Losing real-time eruption data from the monitoring network has dealt a blow to the next generation of volcanologists, adds Freymueller, as well as threatening aviation safety.

Since the sequester cuts, the university has not been able to replace the outgoing AVO graduate students who had been mining data from the roughly 200 seismic stations for insights into how volcanoes work.

Training test

The full effects of sequestration on graduate students and postdocs around the country have been difficult to quantify. There are some regional indications, however: last October, a survey of 230 trainees at the University of California, San Francisco, showed that 71% of graduate students and 78% of postdocs thought that the current budget climate had decreased their desire to pursue research careers in academia. The university's Science Policy Group, the campus organization that designed the survey, hopes to repeat the survey in other universities.

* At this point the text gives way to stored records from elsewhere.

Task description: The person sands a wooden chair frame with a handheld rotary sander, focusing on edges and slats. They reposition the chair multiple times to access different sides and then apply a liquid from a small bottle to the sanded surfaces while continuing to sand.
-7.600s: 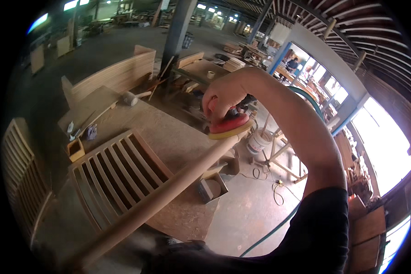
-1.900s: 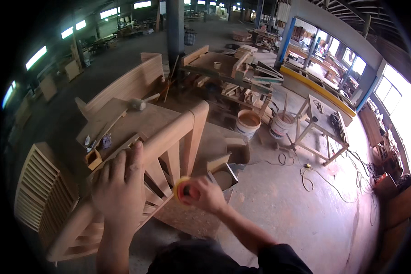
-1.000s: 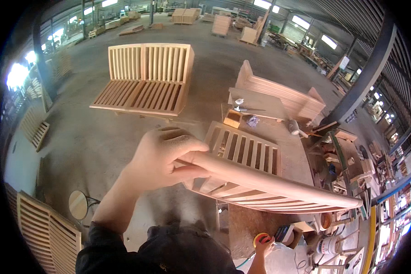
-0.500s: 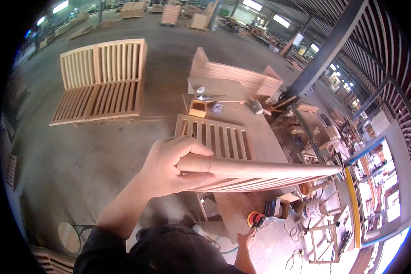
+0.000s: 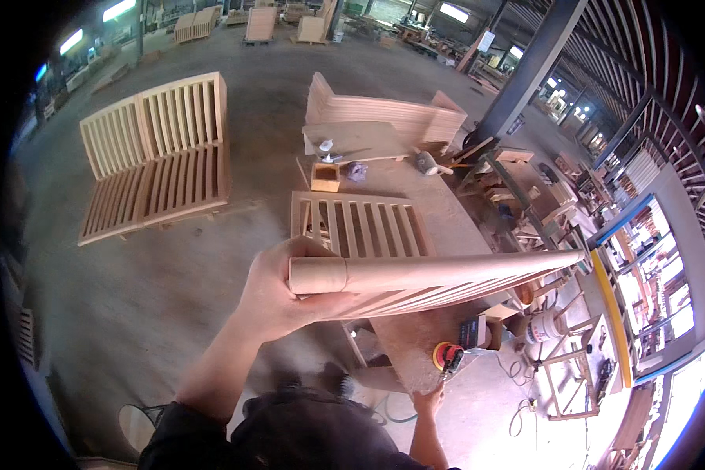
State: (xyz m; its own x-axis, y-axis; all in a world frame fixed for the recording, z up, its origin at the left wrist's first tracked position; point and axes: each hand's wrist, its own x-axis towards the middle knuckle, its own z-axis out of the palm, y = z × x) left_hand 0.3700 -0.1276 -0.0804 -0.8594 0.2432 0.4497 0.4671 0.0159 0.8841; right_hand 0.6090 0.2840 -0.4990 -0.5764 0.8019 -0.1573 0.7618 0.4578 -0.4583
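Note:
My left hand [image 5: 278,291] is closed round the rounded left end of a pale wooden slatted panel [image 5: 446,272]. The panel is held up edge-on, its thick rounded rail on top and its slats slanting away below. Low in the view, my right hand [image 5: 428,401] is closed on the dark handle end of a red and yellow sander [image 5: 448,357], which is at the workbench [image 5: 403,333]. The right fingers are small and partly hidden. Behind the raised panel, another slatted wooden frame [image 5: 364,225] lies on the bench.
A wooden box [image 5: 325,177], a mallet [image 5: 427,163] and a purple cloth [image 5: 357,171] are farther along the bench. A slatted bench frame [image 5: 153,160] stands on the floor at left, stacked wooden parts [image 5: 392,113] behind. A dark box [image 5: 471,333] and white bucket [image 5: 542,327] are at right.
The view has shifted, and the held panel's left end has moved slightly left. My left thumb and fingers sit lower round its end. Both hands keep their grips.

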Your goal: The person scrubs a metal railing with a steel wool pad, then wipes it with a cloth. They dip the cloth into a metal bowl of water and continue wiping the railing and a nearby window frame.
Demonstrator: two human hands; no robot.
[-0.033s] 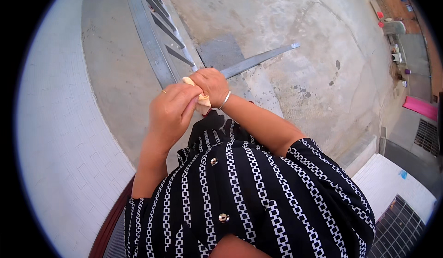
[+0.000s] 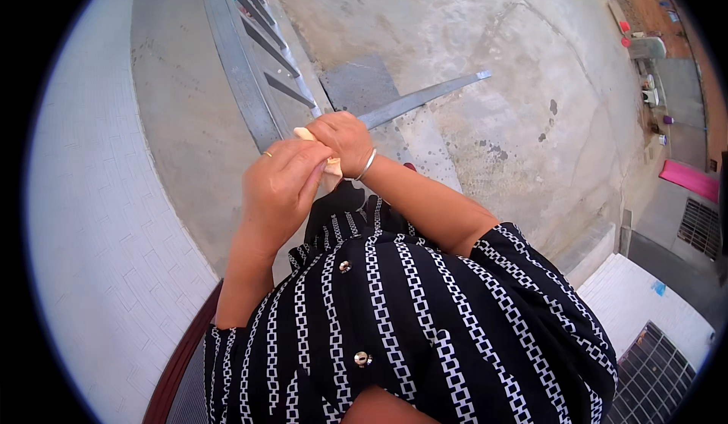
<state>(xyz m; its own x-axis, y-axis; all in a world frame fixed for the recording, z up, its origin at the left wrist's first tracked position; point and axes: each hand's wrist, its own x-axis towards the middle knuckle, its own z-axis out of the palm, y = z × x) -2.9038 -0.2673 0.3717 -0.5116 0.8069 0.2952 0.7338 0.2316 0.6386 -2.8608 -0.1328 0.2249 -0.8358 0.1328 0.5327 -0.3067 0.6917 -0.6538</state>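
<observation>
Just beyond the hands, a grey metal railing (image 2: pixel 243 67) with slanted bars, one long flat bar (image 2: pixel 425 95) jutting out to the right over a square grey slab (image 2: pixel 360 83). Far below, cracked and stained concrete ground (image 2: pixel 493 37); white tiled wall (image 2: pixel 83 219) curving along the left, a pink mat (image 2: pixel 688 179) and a floor grate (image 2: pixel 701 229) at the right edge. Right hand (image 2: pixel 345 139) closed over a small pale cream object (image 2: pixel 307 134), only its tip showing at the knuckles. Left hand (image 2: pixel 282 185) curled, fingertips pressed onto the same object from below, touching the right wrist
</observation>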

Career-development professionals at several institutions have noticed a few common patterns emerging among young scientists. For example, at the Jefferson Graduate School of Biomedical Sciences in Philadelphia, Pennsylvania, Lisa Kozlowski, associate dean for postdoctoral affairs and recruitment, is counselling more and more postdocs who have been given just a few months to get their affairs in order and leave their labs when their funding runs out.

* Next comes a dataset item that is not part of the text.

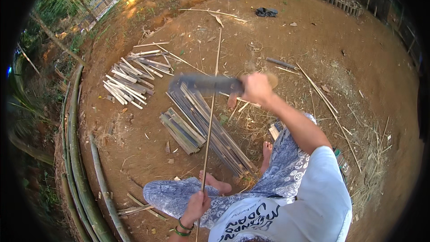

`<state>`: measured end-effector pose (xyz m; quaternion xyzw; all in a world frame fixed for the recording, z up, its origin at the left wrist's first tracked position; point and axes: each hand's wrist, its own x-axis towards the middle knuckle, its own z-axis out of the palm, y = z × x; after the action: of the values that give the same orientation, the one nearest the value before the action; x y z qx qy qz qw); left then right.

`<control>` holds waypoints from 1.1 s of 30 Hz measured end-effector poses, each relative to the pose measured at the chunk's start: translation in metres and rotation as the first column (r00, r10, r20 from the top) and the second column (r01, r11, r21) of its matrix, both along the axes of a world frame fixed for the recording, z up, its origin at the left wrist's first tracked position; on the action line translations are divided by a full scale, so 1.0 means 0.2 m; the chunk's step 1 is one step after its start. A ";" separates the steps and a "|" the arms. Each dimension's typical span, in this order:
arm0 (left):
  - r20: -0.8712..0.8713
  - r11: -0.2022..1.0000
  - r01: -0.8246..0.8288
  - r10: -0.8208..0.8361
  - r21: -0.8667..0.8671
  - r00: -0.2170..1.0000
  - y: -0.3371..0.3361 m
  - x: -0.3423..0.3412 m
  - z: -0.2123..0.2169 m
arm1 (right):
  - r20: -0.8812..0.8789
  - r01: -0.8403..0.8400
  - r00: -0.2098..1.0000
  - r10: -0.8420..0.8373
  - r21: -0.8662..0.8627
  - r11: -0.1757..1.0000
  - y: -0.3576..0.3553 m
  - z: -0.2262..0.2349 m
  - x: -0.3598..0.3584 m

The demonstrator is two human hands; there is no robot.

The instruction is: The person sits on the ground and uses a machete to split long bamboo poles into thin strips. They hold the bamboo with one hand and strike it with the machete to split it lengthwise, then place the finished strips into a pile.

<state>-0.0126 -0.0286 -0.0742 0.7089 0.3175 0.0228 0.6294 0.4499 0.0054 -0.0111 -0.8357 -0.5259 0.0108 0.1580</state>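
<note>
My right hand [257,88] is closed round the handle of a machete, its broad dark blade [201,84] pointing left and smeared by motion. The blade passes across a long thin bamboo strip [208,139]; I cannot tell whether they touch. Near my left knee, my left hand [197,205] grips that strip close to its lower end. The strip runs away from me over the ground. Between my bare feet and the blade lies a stack of long dark bamboo slats [219,141]. Beside it on the left sits a shorter bundle of slats [181,130].
Farther left is a loose heap of pale split sticks [127,83]. Long green bamboo poles [79,161] lie along the left side. Thin strips [320,92] and shavings litter the dirt at right. A black crumpled item [266,12] lies farther off.
</note>
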 end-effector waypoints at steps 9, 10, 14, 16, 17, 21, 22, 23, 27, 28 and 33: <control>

Yuntao Wu was unable to renew his NIH grant. Credit: Evan Cantwell/George Mason Univ.

The turmoil of the past year should serve as a wake-up call for all trainees, says Kozlowski, even for those who escaped the worst effects of the sequestration. She says that too many graduate students and postdocs procrastinate on making long-term career plans, or simply overlook their importance. Advance planning, including professional networking and cultivating leadership skills, are more important than ever in an uncertain funding climate. “Start early, even when you think you're set in the lab and well-funded,” she advises.

Many career-development professionals say that bleak budgets are pushing trainees to look outside of academia. Sibby Anderson-Thompkins, director of postdoctoral affairs at the University of North Carolina at Chapel Hill, saw a particular shift last year in interest towards careers in science communication and science policy. “I think they realize with sequestration that decision-makers often don't understand research and the impact of research,” she says.

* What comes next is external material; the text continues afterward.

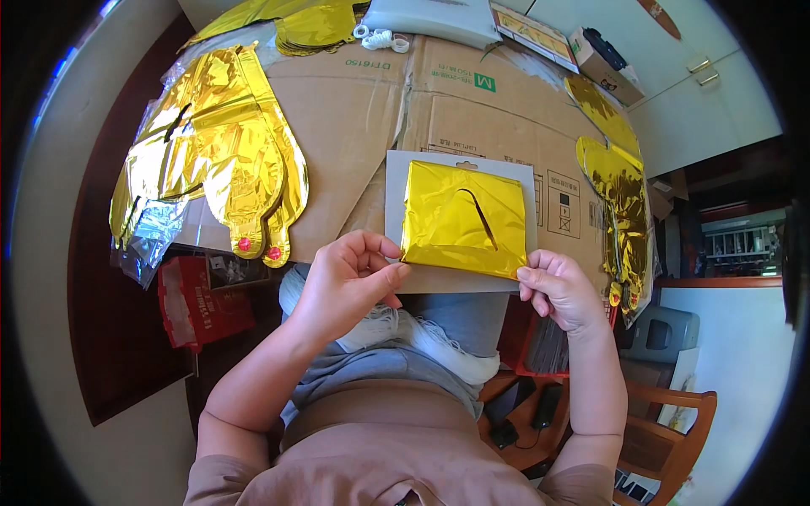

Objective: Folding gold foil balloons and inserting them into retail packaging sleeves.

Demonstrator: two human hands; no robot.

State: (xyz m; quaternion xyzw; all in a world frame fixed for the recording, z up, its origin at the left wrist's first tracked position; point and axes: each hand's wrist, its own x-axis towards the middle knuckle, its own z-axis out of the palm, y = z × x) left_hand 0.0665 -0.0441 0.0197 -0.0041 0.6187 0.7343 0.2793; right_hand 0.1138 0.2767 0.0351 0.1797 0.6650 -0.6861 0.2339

One of those mulling such a move is postdoc Melissa O'Connor of the Medical University of South Carolina in Charleston. Facing tight budgets, her supervisor elected to spend the rest of his R01 grant on collecting data to bolster a future grant application rather than applying to renew his funding. That means that support for O'Connor's work on immune-cell signalling will run out in May.

O'Connor has dabbled in science advocacy, and in October 2012, she was selected for a one-year science-policy fellowship by the American Society for Pharmacology and Experimental Therapeutics in Bethesda. “Whether or not I get a career in that direction,” she says of her new-found interest, “it's always going to be something I'm actively involved in.”

Soon enough, O'Connor and other young scientist-advocates may find themselves working to deal with a fresh set of budget challenges. As Congress negotiates a federal budget for the 2015 fiscal year, the approaching elections will probably polarize discussions along the same party divides that touched off last year's chaos, notes Jennifer Zeitzer, director of legislative relations at the Federation of American Societies for Experimental Biology in Bethesda. And unless Congress can agree on an alternative plan, sequestration is set to restart in 2016. “It's just a little bit of breathing room before the next round of budget problems,” says Zeitzer.